Эту мысль снова и снова пытаются донести эксперты, противостоящие тенденции к расширению психиатрических диагнозов. Я написала книгу не для того, чтобы присоединить к ним свой голос[60]. Тот факт, что тревожность стала самым распространенным психическим расстройством, представляется поучительным тем из нас, кто не придерживается убеждения, что все вокруг хотя бы немного да больны. Что самое важное, он проливает свет на кажущуюся загадочность компульсивного поведения, за вычетом разве что самых тяжелых форм ОКР и патологического накопительства. Стоит осознать, что именно тревога — перефразируя слова историка медицины Роя Портера, ставшие эпиграфом к введению, — является безумием, которого заслуживает наш век, и все странности и неувязки получают свое объяснение. Компульсивное поведение, на которое толкает нас тревога, принимает самые разные формы, от наведения порядка в ящиках кухонного стола до самых нелепых требований или покупки ненужных вещей, от сохранения каждой мелочи, каждого засохшего цветка из погребального венка до неспособности расстаться со смартфоном из страха пропустить что-то важное, — и все эти усилия направлены на то, чтобы контролировать тревогу. Самое печальное открытие, сделанное мною в процессе подготовки материала и работы над этой книгой, заключается в том, что очень многие поступки мы совершаем не потому, что они приносят нам радость, а исключительно в надежде умерить тревогу. Утешением для меня послужило понимание, что способность компульсивного поведения унимать наши большие и малые тревоги — это один из величайших даров нашего мозга.
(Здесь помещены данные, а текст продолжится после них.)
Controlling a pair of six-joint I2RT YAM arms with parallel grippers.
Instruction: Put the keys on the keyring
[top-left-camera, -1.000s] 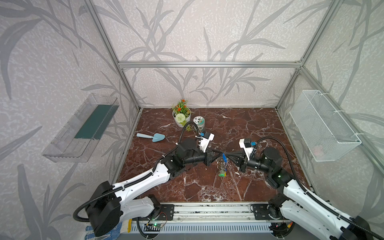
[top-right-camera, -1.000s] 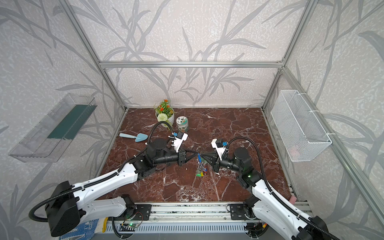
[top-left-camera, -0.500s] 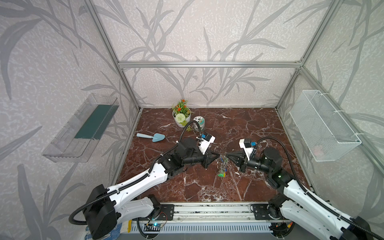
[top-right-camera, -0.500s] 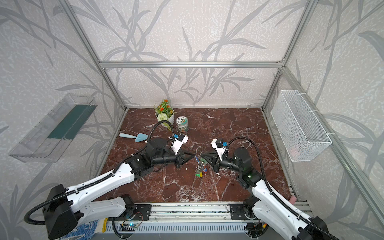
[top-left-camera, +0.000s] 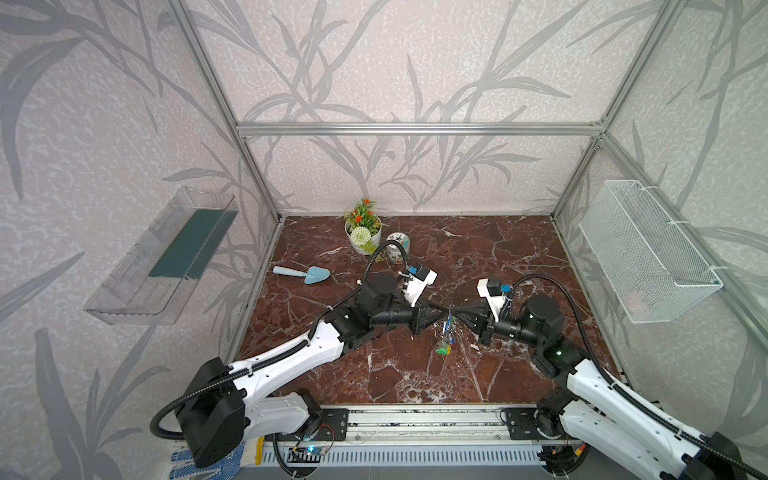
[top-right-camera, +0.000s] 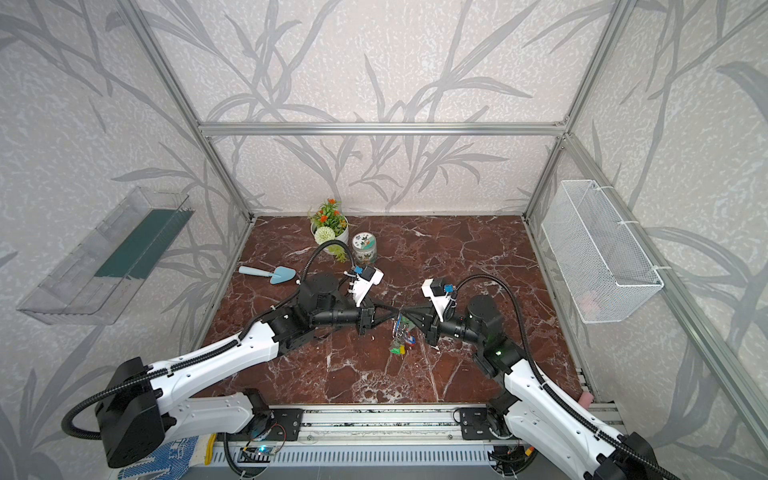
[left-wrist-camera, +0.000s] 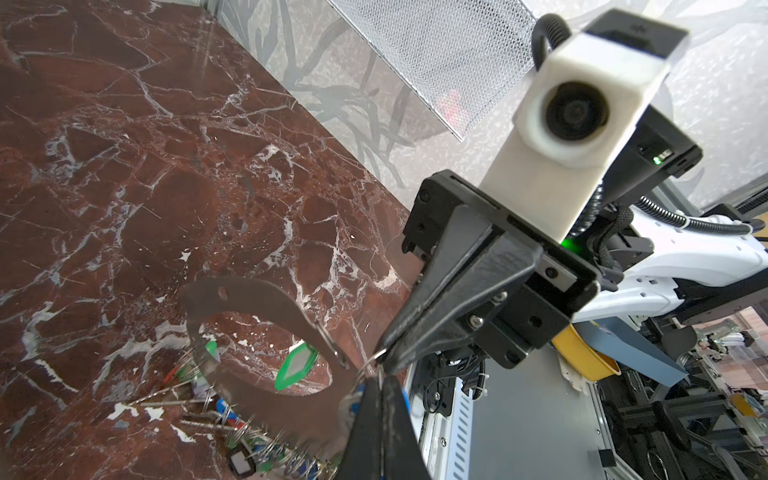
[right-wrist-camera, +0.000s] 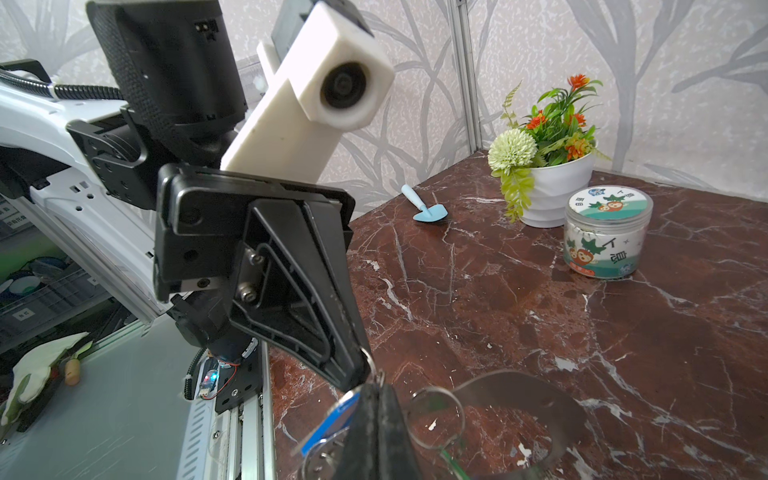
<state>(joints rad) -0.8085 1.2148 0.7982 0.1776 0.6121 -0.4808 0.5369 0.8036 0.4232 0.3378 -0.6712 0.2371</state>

БлагодарностиЯ бесконечно признательна людям, названным и неназванным, которые согласились рассказать мне о своих компульсиях. Они пошли на это в надежде, что другие люди поймут, что ими движет, и почему призыв «просто перестать это делать» не только бесполезен, но и бессердечен. Если мне не удалось этому способствовать, это всецело моя вина. Также я выражаю огромную благодарность психологам, психиатрам, неврологам и нейроученым, терпеливо объяснявшим мне суть своих экспериментов и не выставлявшим меня за дверь своих кабинетов, когда я в сотый раз спрашивала, что отличает компульсивное поведение от зависимого или импульсивного. Наконец, я хотела бы поблагодарить всех, кто помогал мне как в самом начале, так и в самом конце работы над этой книгой. Спасибо Дугласу Мэйну, который помог подобрать достаточно научного материала, чтобы я была уверена, что пишу книгу именно о компульсиях, — с его помощью я смогла подготовить заявку, ставшую основой этой книги. Спасибо и моему редактору Карин Маркус за то, что книга, которую вы прочли, оказалась намного лучше рукописи, представленной мною в издательство.